Mimetic Appetite

Mimetic appetite is a way to describe the power of mimesis as a kind of passion, to take a category from classical metaphysics. According to Thomas Aquinas, humans and the rest of creation have appetites that drive them toward their telos, or ultimate ends. Humans, though, are more complicated than any other kind of being because they have three different kinds of appetites.

Inanimate and vegetative beings have natural appetites; animals have both natural and sense appetites; and God and angels have intellectual appetites. Only humans have all three. The mimetic appetite, it could be argued, would be a kind of fourth appetite—something unique to humans which drives their desires not only due to the intellect but a power of imitation which makes them want what other people want. Different people can have differing levels of mimetic appetite. Often times the mimetic appetite in a person can be so strong so as to override their intellectual appetite.

There is a general mimetic appetite that every human person has. But there can be specific mimetic appetites for certain things—for instance a mimetic appetite for marriage, in which the desire of men and women to get married is mutually reinforcing.

In Thomistic metaphysics, the function of the passions is not to decide upon a course of action but to respond to stimuli and prompt the human person to act according to the face value of those stimuli. Then the passions defer to the judgment of reason because only the rational appetite can command human action and because the sense analysis concludes that acting on a certain prompting of the passions is not conducive to final happiness. In the mimetic appetite, though, as conceived by some Girardians, this principle would not hold. The intellect itself may be more or less mimetic depending on the strength of the mimetic appetite.

The passions respond to intentional objects—not objects considered in themselves (material objects). For instance, the passion to steal a purse is not focused on the object of a purse itself; the object of that action is to take, secretly, another person’s property for one’s personal enrichment.

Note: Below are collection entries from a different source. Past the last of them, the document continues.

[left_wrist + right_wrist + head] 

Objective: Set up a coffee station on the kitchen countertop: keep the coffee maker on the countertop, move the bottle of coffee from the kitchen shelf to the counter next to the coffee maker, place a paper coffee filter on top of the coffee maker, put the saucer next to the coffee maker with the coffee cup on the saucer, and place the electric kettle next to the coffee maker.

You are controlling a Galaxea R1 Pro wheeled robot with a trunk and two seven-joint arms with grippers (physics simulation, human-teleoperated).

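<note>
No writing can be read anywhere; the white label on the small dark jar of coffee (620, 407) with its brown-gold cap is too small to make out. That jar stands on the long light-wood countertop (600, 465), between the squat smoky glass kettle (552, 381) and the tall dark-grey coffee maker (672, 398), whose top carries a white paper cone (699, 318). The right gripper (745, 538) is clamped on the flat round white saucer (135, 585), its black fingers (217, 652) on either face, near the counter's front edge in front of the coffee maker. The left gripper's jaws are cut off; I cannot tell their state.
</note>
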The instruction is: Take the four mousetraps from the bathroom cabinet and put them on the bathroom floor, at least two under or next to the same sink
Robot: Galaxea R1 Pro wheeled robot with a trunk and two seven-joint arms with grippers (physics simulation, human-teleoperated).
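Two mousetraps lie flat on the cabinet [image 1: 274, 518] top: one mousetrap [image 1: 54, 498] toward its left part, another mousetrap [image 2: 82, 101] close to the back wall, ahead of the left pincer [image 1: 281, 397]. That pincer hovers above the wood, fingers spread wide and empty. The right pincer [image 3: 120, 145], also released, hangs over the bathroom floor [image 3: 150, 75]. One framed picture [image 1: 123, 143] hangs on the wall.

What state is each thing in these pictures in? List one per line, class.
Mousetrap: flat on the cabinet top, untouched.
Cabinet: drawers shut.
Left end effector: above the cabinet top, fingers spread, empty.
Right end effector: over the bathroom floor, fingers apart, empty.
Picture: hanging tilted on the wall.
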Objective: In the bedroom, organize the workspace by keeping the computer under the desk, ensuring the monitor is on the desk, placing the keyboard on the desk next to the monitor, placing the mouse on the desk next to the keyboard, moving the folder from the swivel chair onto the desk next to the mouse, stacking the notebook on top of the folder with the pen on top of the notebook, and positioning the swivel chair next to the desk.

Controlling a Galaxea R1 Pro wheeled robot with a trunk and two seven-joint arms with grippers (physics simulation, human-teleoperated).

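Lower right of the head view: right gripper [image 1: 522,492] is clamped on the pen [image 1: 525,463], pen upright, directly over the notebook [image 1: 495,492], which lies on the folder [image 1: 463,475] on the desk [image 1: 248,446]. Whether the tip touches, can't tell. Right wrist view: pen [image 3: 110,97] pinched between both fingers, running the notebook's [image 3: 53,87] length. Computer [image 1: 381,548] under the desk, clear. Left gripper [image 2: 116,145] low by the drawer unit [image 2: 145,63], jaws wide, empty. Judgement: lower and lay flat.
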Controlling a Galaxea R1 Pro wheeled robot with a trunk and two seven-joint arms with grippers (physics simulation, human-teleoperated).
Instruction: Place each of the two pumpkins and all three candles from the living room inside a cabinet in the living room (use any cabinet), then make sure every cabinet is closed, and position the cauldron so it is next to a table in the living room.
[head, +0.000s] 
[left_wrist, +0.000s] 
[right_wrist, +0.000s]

The purse, as an object in and of itself, is not the important thing.The purse could be blue, gold, or orange. It could contain $100 or $500. These facts are somewhat incidental to the intentional object of the action.

In the case of the mimetic appetite, the intentional object is apparently the acquisition of some object that is mediated by a model; the real intentional object is the acquisition of some quality of being that the imitator presumes is possessed by the model. The object is merely an accident in this pursuit.